Exercise description: Leave the pictures out and write out the rest of the listing word for word.

Data below:
Content starts

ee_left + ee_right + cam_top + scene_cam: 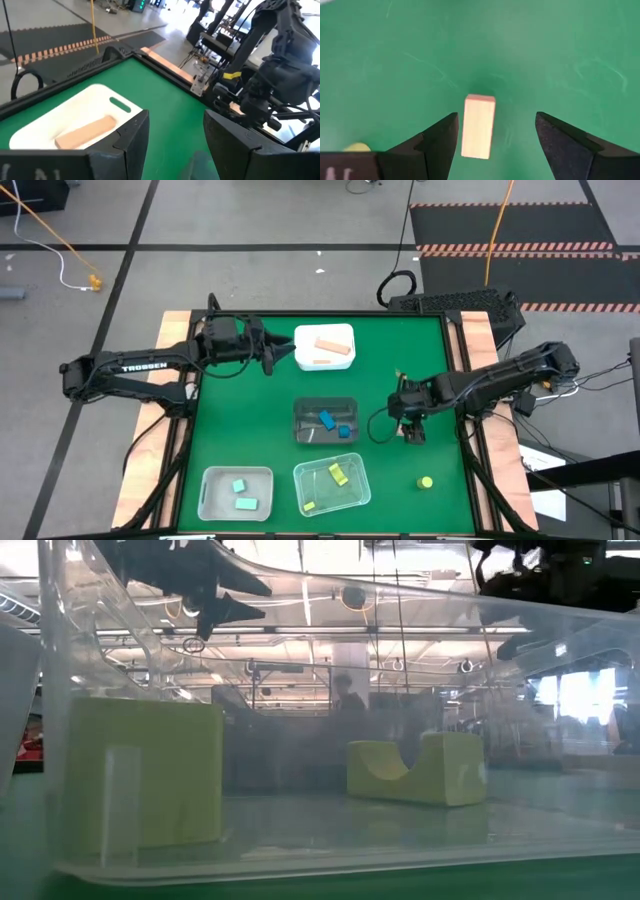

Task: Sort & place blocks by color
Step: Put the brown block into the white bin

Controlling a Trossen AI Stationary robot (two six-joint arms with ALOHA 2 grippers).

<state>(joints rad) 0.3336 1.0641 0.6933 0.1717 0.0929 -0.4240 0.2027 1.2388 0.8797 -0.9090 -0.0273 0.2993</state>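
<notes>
My right tool [492, 137] hangs spread around the tan block [479, 126] lying on the green surface [545, 50], lined up to pinch; my left tool [172, 145] waits spread, empty, beside the white bin [75, 112]

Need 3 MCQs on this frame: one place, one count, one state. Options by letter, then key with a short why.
1. Where is the loose tan block?
A. in the white bin
B. on the green mat between the right claw's fingers
C. in the clear bin

2. How many blue blocks lie in the dark bin?
A. none
B. two
C. four

3. The right claw is:
A. open, not touching the block
B. shut on the block
C. out of view

Key: 1 B, the right wrist view shows it on the mat between the fingers. 2 B, the high view shows two blue blocks. 3 A, gaps show either side of the block.
</notes>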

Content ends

Reply:
ee_left + ee_right + cam_top + scene_cam: 

Task: Sort & place blocks by color
Step: Put the brown block into the white bin

Controlling a Trossen AI Stationary robot (two six-joint arms with ALOHA 2 grippers).

<state>(joints rad) 0.3336 1.0641 0.6933 0.1717 0.0929 -0.4240 0.2027 1.2388 0.8797 -0.9090 -0.0273 0.2993</state>
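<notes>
My right tool [492, 137] hangs spread around the tan block [479, 126] lying on the green surface [545, 50], lined up to pinch; my left tool [172, 145] waits spread, empty, beside the white bin [75, 112]

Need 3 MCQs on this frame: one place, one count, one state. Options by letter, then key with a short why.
1. Where is the loose tan block?
A. in the white bin
B. on the green mat between the right claw's fingers
C. in the clear bin

2. How many blue blocks lie in the dark bin?
A. none
B. two
C. four

3. The right claw is:
A. open, not touching the block
B. shut on the block
C. out of view

Key: 1 B, the right wrist view shows it on the mat between the fingers. 2 B, the high view shows two blue blocks. 3 A, gaps show either side of the block.
</notes>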

The response has been given in full.